Accepted for/Published in: JMIR Aging
Date Submitted: Feb 27, 2021
Date Accepted: Feb 7, 2022
Date Submitted to PubMed: Apr 22, 2022
Outdoor Navigation Patterns in Alzheimer’s disease using GPS Tracking: A Cross Sectional Study
ABSTRACT
Background:
Spatial disorientation is one of the earliest and most distressing symptoms seen in Alzheimer’s disease (AD) patients, and can lead to them getting lost in the community. Although being a prevalent problem worldwide and associated with various negative consequences, very little is known about the extent to which outdoor navigation patterns of AD patients explain why spatial disorientation occurs for them even in familiar surroundings.
Objective:
Our objectives were to a) understand the outdoor navigation patterns of AD patients in different conditions (alone vs. accompanied; disoriented vs. not disoriented during the study) and b) investigate whether AD patients experienced spatial disorientation when navigating through environments with a high outdoor landmark density and complex road network structure (road intersection density, intersection complexity, orientation entropy).
Methods:
We investigated the outdoor navigation patterns of community-dwelling AD patients (n = 15) and age-matched healthy controls (n = 18) over a two-week period using global positioning system (GPS) tracking and trajectory mining analytical techniques. Here for the patients, information on whether any spatial disorientation behaviour occurred during this tracking period was also recorded. We also used a spatial buffer methodology to capture the outdoor landmark density and features of the road network in the environments that the participants visited during the tracking period.
Results:
The AD patients had similar outdoor navigation patterns to the controls when they were accompanied, however when they were alone, they had significantly fewer outings per day (total outings, P < .001; day outings, P = .003; night outings, P < .001), lower time spent moving per outing (P = .001), lower total distance covered per outing (P = .009), lower walking distance per outing (P = .02) and lower mean distance from home per outing (P = .004).

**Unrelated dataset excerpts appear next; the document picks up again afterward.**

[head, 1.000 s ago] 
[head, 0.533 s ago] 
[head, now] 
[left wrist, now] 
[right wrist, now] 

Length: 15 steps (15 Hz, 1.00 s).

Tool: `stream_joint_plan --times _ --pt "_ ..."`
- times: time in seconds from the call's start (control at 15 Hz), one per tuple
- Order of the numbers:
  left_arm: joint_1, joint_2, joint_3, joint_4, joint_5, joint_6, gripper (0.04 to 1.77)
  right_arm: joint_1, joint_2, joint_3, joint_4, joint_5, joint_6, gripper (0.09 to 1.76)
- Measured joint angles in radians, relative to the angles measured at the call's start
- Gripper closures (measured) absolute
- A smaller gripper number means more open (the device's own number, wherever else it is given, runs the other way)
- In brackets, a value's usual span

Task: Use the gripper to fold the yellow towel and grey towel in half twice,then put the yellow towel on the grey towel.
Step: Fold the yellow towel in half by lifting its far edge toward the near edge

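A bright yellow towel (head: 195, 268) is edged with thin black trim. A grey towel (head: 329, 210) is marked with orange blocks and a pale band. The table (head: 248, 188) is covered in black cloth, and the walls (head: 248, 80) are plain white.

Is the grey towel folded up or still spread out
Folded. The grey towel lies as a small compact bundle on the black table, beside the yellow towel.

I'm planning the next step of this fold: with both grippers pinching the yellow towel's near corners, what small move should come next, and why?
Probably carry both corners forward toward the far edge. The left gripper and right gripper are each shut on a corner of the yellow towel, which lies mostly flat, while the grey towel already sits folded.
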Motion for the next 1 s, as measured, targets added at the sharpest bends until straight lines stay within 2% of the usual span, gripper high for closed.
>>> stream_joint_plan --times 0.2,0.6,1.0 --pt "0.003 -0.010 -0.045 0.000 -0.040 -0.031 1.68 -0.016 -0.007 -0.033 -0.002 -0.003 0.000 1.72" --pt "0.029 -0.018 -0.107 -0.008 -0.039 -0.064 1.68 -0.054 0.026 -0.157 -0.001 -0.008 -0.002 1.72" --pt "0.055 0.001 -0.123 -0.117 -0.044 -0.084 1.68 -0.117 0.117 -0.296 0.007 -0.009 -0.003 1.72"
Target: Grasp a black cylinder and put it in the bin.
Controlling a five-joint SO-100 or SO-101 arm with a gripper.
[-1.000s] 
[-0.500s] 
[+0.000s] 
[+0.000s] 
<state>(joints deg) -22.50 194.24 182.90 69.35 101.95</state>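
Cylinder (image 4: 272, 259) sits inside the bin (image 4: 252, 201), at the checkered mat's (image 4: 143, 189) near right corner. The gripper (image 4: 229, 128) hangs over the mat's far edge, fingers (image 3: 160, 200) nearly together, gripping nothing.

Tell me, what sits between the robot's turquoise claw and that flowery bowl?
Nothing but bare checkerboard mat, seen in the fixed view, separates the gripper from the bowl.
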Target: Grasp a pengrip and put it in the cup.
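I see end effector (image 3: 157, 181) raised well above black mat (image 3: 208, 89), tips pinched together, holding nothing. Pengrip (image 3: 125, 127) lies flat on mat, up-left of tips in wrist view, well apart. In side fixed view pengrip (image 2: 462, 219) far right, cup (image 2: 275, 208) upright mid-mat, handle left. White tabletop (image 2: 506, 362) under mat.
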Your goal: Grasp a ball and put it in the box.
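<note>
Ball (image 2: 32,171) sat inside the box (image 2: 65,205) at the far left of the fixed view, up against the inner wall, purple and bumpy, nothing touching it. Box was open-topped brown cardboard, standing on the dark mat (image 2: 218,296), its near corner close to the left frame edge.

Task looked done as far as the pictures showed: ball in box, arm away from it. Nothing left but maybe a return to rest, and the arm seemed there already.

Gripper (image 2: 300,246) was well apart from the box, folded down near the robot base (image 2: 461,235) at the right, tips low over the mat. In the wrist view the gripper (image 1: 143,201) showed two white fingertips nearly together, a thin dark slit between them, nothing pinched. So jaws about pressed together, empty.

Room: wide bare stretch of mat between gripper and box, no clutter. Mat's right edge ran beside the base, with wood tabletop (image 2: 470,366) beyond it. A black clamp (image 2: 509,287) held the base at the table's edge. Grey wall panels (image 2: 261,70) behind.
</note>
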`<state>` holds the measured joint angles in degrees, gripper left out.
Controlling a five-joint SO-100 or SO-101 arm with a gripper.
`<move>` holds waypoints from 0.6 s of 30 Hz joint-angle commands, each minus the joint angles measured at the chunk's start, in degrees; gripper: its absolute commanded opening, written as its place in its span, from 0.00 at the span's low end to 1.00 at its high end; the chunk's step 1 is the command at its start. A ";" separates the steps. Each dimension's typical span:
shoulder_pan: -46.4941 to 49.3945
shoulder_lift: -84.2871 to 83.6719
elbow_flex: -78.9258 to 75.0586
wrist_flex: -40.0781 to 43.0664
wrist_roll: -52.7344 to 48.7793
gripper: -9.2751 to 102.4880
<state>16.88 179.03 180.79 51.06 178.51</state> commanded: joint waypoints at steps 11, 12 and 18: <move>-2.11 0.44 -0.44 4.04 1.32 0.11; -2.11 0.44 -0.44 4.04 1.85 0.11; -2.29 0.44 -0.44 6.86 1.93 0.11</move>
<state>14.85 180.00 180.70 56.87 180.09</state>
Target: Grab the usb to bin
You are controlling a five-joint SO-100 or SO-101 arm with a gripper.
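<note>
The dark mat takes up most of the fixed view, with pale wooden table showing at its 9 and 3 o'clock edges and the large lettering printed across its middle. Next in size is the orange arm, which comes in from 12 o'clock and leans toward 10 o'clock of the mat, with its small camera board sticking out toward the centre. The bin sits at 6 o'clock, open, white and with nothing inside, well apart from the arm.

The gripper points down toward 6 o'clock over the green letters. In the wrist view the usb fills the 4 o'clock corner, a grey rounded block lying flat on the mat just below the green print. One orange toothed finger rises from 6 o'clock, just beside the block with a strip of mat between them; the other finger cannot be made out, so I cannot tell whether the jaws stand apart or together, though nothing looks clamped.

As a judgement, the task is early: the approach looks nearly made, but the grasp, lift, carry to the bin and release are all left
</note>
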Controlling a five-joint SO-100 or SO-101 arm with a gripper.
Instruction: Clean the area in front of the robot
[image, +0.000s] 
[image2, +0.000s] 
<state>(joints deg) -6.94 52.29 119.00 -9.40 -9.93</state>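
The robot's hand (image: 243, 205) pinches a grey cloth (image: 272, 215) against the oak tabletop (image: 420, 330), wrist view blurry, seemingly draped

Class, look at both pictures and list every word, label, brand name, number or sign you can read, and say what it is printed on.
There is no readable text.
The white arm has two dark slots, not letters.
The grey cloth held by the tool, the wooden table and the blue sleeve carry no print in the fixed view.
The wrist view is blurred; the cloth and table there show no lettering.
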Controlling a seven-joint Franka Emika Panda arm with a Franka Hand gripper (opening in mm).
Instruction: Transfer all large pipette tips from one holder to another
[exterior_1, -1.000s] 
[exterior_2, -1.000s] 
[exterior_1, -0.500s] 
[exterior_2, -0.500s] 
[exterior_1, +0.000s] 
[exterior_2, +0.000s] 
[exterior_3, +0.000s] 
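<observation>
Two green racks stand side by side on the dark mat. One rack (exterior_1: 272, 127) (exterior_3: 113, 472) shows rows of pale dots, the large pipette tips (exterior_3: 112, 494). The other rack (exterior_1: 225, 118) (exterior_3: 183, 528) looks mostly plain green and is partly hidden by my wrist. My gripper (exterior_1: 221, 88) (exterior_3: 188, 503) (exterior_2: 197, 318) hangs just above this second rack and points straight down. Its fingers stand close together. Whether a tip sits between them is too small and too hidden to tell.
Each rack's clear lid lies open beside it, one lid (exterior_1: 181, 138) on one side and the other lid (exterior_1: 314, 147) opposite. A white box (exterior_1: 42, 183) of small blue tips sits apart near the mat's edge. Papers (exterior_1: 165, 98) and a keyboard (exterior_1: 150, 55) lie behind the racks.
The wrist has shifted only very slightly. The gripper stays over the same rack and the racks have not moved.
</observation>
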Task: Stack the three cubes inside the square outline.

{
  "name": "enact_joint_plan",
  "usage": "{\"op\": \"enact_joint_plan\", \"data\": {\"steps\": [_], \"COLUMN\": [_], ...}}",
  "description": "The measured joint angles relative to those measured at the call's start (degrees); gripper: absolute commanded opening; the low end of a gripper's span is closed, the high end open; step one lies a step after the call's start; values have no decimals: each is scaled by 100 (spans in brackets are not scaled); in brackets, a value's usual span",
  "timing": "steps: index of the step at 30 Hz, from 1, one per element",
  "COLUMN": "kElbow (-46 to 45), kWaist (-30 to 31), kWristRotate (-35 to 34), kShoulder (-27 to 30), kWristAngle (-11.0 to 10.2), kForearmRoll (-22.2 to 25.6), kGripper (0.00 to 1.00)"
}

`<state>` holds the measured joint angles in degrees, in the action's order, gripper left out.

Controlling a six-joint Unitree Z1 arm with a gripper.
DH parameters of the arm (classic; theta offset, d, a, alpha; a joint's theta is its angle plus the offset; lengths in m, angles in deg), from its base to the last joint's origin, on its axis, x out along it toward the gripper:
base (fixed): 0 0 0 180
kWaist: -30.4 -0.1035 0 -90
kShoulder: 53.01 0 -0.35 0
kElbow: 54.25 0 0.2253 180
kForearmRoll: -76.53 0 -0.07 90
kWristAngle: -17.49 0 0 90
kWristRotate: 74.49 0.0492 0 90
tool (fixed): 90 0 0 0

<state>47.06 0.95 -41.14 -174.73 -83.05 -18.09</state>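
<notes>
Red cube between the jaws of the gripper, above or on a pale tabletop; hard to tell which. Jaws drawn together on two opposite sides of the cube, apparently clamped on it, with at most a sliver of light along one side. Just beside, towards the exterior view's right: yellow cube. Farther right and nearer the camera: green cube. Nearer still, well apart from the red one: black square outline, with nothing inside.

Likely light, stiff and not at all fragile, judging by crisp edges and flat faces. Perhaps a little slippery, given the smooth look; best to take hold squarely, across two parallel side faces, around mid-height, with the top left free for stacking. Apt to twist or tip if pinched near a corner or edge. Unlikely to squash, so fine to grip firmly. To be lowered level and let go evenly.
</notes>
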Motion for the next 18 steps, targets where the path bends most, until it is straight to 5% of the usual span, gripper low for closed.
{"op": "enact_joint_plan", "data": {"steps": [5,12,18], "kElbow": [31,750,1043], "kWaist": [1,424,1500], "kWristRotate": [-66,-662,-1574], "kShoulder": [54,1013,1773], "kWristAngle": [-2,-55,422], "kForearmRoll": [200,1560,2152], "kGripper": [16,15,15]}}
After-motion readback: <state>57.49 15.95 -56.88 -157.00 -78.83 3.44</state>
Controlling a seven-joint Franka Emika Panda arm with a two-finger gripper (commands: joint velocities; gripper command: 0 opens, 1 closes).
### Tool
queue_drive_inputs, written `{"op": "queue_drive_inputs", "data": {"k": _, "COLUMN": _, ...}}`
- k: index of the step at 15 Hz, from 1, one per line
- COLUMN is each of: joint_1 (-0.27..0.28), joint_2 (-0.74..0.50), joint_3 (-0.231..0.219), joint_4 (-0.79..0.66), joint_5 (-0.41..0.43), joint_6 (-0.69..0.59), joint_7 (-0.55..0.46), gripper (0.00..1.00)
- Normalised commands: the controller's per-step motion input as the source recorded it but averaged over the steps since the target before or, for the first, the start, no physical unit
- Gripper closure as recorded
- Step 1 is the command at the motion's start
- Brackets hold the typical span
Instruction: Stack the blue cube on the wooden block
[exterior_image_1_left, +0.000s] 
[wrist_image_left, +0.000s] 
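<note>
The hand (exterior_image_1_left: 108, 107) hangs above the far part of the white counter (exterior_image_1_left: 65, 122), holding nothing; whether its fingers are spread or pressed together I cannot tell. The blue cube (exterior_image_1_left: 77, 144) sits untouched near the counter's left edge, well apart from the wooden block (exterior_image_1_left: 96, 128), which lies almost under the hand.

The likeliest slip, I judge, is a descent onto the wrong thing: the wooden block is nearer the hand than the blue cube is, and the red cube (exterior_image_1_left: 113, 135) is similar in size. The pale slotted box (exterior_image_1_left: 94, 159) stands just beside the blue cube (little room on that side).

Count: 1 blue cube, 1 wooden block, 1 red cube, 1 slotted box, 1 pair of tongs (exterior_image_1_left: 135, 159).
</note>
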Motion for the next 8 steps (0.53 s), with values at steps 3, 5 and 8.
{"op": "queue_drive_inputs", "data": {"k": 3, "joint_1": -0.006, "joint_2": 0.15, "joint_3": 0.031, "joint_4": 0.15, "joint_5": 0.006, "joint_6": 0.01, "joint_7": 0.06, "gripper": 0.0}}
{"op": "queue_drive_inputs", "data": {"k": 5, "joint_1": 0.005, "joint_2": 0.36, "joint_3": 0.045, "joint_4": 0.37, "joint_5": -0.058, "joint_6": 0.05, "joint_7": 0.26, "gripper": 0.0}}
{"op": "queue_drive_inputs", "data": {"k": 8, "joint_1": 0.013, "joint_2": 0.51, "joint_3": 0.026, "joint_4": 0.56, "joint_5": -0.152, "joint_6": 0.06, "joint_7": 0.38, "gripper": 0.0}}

Our results did not identify any mobility risk factors for spatial disorientation. We also found that the environments visited by patients that experienced disorientation vs. those who maintained their orientation during the tracking period did not significantly differ in outdoor landmark density (P = .60) or road network structure (road intersection density, P = .43; intersection complexity, P = .45; orientation entropy, P = .89).
Conclusions:
Our findings suggest that when alone, AD patients restrict the spatial and temporal extent of their outdoor navigation in the community, to successfully reduce their perceived risk of spatial disorientation. Future research is required to identify which of these individuals may be at an actual high risk for spatial disorientation as well as to explore the implementation of healthcare measures to maintain the safety and autonomy of AD patients on outings alone in the community.